Design and construction
- Architecture firm: Wood Marsh
- Awards: RAIA Sir Zelman Cowen Award for Public Architecture Commendation, 1998 & William Wardell Award for Public Architecture, 1998

= RMIT Building 220 =

The RMIT Building 220 is one of the best known suburban educational buildings in Victoria. Designed by the practice of Wood Marsh, the building was built in 1998 as part of the Royal Melbourne Institute of Technology (RMIT) university Bundoora campus. It is part of RMIT's image campaign where the University is set to become more radical towards a new progressive identity.

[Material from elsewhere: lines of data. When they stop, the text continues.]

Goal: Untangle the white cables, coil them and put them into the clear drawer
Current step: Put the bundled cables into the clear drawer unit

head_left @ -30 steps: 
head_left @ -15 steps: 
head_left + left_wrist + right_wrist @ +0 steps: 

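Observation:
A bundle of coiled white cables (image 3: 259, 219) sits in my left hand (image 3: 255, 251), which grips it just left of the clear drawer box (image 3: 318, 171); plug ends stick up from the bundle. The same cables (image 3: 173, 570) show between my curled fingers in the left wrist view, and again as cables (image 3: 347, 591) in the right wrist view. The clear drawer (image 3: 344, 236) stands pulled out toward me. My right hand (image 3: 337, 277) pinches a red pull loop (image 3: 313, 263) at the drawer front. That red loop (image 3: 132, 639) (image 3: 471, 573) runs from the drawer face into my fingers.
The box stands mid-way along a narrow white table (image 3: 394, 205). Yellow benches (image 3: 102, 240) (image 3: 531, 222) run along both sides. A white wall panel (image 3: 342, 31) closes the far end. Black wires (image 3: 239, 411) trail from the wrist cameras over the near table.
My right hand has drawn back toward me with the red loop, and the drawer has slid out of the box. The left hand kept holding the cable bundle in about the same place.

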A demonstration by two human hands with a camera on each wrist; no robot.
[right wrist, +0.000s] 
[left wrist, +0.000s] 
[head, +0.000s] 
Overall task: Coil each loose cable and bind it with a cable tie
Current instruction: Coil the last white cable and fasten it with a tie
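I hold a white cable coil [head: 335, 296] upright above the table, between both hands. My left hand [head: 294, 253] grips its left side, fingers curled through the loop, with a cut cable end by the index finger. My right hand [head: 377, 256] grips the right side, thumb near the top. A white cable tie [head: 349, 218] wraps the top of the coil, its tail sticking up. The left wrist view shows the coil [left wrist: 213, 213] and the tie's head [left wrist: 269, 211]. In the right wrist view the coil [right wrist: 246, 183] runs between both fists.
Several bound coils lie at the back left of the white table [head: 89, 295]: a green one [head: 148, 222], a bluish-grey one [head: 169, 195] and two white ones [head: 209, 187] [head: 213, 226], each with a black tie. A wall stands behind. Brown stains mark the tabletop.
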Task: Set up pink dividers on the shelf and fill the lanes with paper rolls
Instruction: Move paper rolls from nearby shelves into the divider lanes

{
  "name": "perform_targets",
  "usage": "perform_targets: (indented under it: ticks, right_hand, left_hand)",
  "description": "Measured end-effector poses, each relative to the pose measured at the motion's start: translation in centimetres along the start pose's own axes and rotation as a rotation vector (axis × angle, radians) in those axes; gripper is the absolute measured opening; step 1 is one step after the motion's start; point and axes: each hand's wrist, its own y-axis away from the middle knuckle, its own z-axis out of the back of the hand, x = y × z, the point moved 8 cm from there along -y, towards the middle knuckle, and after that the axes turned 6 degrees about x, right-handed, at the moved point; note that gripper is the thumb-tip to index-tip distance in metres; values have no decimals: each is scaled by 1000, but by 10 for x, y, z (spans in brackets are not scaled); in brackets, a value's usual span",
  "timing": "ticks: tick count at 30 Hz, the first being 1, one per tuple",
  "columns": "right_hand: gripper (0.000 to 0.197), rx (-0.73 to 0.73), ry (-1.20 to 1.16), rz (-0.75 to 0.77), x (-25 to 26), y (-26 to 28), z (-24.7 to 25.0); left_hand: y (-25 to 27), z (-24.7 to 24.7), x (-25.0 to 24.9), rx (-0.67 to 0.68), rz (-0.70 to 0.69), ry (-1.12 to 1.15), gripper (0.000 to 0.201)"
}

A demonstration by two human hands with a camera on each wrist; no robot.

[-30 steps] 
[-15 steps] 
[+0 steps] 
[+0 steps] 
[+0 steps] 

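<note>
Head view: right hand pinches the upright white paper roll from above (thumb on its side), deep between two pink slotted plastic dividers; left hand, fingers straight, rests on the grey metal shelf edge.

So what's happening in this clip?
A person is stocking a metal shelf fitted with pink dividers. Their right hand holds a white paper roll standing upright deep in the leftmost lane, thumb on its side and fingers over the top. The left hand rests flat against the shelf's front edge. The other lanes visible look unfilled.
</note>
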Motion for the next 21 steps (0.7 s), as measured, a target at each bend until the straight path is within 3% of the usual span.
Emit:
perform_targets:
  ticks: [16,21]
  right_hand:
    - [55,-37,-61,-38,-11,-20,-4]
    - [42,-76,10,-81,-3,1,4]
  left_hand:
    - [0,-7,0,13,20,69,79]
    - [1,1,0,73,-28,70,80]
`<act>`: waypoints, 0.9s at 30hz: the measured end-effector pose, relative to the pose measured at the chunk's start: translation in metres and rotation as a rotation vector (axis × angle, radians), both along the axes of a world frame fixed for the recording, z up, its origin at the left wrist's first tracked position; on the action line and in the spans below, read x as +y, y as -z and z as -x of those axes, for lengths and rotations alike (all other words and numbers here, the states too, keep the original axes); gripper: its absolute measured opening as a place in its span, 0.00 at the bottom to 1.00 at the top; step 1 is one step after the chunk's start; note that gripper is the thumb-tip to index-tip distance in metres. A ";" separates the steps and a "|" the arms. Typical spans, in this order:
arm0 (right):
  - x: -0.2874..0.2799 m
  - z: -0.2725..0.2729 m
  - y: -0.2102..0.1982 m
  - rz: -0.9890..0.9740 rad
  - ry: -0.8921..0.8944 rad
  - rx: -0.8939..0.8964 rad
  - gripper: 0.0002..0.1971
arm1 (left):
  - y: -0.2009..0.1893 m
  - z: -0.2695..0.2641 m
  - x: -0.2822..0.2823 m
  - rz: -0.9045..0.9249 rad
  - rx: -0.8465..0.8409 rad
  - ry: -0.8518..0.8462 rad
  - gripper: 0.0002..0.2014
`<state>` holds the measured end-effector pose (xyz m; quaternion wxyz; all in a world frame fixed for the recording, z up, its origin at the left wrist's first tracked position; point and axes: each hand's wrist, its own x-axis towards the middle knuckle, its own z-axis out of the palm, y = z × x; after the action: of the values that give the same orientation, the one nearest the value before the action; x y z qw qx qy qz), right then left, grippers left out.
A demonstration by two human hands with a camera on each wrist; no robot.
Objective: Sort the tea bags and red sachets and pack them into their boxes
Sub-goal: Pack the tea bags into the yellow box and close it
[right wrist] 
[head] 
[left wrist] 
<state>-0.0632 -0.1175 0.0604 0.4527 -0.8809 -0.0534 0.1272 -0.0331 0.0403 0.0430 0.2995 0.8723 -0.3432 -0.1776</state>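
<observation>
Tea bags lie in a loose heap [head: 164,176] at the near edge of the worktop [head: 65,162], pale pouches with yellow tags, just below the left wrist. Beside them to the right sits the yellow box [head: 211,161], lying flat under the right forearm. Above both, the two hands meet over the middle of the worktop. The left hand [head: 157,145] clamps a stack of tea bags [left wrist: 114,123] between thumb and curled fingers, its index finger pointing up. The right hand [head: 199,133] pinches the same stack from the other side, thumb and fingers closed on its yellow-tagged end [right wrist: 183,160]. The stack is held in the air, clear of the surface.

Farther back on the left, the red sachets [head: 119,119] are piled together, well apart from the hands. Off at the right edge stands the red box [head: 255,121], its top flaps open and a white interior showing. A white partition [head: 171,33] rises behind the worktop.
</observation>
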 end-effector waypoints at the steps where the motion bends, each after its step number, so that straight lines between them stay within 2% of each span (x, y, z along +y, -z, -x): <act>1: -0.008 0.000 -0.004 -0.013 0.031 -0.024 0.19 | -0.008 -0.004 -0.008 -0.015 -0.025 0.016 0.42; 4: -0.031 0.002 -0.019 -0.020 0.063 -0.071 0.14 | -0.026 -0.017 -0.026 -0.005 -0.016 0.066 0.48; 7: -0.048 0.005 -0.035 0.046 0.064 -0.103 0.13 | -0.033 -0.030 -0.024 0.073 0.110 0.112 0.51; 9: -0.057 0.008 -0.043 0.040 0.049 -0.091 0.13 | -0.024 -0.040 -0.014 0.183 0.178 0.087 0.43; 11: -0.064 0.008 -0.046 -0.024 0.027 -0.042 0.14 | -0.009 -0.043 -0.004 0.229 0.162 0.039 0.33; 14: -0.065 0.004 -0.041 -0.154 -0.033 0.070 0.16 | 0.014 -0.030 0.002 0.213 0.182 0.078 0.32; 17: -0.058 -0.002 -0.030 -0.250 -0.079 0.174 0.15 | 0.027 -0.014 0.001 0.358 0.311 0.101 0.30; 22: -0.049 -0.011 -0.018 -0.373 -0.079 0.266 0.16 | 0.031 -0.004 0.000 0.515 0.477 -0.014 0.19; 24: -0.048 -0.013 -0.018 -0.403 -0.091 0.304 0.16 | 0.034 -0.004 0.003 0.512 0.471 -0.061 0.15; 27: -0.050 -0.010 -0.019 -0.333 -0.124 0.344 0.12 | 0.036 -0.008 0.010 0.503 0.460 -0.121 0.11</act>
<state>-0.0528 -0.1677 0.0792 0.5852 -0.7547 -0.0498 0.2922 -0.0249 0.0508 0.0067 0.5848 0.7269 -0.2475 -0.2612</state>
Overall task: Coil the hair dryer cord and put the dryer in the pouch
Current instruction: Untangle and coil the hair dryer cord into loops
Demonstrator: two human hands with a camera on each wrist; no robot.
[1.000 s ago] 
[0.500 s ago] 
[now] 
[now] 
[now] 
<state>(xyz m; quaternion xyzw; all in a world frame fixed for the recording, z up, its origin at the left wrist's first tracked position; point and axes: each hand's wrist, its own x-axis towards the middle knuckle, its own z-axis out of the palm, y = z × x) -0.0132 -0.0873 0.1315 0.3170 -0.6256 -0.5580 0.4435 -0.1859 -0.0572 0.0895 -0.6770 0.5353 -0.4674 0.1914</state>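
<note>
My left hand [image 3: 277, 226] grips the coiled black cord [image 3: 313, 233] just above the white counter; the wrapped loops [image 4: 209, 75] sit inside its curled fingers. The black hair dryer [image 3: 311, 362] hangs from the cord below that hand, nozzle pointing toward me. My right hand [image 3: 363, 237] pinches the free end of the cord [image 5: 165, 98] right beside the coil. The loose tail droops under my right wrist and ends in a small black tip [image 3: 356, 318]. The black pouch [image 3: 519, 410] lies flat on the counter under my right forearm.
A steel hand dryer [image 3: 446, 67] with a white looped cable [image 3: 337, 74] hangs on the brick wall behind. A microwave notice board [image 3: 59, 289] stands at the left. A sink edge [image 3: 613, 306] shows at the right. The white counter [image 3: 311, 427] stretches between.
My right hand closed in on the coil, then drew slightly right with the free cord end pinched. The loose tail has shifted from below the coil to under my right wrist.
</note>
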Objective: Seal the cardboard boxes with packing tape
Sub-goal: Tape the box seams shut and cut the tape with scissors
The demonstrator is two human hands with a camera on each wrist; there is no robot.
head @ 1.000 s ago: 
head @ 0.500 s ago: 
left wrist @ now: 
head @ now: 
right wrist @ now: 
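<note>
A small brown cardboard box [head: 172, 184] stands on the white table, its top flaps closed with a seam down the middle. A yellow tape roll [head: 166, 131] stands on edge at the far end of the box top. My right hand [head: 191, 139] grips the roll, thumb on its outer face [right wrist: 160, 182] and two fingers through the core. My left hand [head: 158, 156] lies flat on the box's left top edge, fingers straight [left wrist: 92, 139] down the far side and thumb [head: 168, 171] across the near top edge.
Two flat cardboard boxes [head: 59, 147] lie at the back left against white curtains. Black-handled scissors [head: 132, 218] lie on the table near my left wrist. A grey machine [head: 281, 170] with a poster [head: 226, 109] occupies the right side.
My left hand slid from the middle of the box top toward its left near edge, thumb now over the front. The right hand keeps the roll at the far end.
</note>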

The building is a program of acquisition on suburban campus together with the University's other suburban campus which is the Brunswick campus.

== Architecture ==
The building introduces a bold textural and planning concept to an unremarkable outer suburban campus. The arc read as a metallic fuselage, while in an ironic twist, the rock textured concrete abutments are perforated with circular windows. The educational building is a formal reflections on texture, tectonics, and colour as expressed through a building skin.

== Awards ==
- 1998: Australian Institute of Architects, Sir Zelman Cowen Award for Public Architecture, Commendation
- 1998: Australian Institute of Architects, William Wardell Award for Public Architecture (Victoria)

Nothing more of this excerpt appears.